El juez, tras llamar la atención a la Fiscalía para que realice un mejor trabajo con los testigos criteriados sabiéndolos seleccionar,  le impuso a cada homicida 35 años de cárcel por cada víctima, más cinco años por agrupaciones ilícitas, sumando 390 años de prisión, aunque la legislación salvadoreña solo contempla un máximo de 60 años, pues de lo contrario sería cadena perpetua y eso está prohibido constitucionalmente.
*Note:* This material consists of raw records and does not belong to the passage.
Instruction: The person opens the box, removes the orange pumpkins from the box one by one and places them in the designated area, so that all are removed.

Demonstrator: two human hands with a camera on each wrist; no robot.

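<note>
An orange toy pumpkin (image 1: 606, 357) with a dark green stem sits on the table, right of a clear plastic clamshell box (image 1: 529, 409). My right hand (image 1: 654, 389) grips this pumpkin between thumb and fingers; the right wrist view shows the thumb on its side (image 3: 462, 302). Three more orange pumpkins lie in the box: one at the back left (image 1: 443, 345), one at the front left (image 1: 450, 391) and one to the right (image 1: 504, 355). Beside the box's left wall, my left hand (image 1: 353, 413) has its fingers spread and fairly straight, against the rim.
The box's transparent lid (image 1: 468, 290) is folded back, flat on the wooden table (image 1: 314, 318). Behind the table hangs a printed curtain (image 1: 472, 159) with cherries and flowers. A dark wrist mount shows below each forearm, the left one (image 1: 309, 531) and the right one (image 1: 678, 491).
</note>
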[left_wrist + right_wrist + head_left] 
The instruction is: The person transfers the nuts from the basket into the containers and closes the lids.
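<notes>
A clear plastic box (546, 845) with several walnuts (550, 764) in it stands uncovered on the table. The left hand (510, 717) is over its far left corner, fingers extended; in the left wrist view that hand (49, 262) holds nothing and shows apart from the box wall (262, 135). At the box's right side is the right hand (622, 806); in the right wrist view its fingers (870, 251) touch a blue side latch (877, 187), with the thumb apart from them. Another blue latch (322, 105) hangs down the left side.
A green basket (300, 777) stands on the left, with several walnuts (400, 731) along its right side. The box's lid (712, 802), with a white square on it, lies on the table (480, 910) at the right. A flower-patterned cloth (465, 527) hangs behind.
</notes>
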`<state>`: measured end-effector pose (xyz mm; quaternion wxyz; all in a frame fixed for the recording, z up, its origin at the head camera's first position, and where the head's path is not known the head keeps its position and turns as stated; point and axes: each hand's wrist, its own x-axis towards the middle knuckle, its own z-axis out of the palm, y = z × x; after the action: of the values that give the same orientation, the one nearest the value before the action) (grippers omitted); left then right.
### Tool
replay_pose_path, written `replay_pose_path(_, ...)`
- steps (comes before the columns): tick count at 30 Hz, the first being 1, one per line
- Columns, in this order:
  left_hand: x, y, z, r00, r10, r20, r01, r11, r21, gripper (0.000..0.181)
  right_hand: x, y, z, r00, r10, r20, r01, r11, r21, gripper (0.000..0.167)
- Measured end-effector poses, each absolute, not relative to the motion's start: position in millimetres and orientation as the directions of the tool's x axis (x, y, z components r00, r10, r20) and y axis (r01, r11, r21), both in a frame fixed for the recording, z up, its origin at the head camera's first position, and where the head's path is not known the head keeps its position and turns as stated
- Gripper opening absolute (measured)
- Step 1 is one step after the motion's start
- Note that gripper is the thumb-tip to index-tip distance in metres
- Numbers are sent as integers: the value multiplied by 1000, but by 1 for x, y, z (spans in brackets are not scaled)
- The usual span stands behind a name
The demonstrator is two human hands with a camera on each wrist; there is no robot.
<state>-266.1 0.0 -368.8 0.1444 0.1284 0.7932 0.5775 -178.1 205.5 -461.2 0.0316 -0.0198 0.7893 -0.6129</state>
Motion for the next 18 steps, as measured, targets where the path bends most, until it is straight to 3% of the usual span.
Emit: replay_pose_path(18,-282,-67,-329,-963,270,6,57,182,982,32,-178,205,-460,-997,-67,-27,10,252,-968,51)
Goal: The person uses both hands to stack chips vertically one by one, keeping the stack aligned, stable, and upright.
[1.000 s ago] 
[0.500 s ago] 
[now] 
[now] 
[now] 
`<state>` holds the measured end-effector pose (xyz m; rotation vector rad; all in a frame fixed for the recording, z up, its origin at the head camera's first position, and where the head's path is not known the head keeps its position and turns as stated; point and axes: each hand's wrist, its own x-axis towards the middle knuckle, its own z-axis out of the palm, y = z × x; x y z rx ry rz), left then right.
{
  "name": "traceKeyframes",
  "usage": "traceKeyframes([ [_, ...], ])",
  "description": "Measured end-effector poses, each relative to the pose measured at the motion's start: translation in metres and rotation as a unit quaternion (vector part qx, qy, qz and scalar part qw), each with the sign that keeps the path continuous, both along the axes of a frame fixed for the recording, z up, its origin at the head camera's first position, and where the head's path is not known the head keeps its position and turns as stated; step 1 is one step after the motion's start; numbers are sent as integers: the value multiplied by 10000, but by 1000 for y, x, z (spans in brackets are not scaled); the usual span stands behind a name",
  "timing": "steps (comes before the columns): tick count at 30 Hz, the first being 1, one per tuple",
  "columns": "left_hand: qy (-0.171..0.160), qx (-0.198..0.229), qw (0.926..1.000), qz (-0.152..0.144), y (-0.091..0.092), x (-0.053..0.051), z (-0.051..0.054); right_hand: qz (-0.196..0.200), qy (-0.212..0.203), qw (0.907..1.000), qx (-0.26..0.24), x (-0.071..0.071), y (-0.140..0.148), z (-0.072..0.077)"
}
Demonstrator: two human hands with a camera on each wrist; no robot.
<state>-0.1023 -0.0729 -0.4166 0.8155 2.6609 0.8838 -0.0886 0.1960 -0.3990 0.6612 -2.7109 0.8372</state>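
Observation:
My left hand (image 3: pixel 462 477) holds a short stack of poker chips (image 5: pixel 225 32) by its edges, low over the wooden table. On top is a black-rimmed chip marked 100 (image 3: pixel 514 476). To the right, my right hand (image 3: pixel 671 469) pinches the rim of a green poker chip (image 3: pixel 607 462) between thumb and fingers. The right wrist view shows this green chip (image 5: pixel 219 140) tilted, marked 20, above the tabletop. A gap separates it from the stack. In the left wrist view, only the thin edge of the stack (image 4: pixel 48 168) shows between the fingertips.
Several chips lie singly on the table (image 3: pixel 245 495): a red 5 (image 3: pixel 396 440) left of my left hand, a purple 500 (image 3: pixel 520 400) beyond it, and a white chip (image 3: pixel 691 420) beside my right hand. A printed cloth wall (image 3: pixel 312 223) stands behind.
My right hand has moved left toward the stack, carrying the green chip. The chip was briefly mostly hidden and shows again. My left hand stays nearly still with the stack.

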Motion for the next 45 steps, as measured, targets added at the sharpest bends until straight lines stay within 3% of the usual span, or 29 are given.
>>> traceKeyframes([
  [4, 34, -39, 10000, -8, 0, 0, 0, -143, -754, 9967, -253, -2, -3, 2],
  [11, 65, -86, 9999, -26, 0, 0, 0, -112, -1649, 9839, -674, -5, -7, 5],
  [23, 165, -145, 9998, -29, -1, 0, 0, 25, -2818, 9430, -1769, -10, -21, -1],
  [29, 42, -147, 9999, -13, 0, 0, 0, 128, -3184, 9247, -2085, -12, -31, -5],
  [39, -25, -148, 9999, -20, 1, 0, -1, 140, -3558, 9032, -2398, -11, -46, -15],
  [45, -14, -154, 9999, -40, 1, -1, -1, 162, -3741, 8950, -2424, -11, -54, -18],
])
La condena fue ejemplar. En los últimos cinco años es la tercera más alta que se impone en El Salvador. En 2014 Matías Sorto Pastora fue condenado a 730 años de prisión por más de 50 delitos en la zona oriental y en 2016 Carlos Oswaldo Ángel Alvarado recibió una sentencia de 410 años de prisión por haber participado en el incendio de un microbús en Mejicanos, donde murieron 17 personas.

Más que ejemplar la condena fue justa. Es cierto que la vida de las víctimas no se recupera y que las viudas, huérfanos y parientes siguen sufriendo por la ausencia de sus seres queridos, pero al menos queda la sensación de justicia, aunque los asesinos ni se inmuten al ser condenados.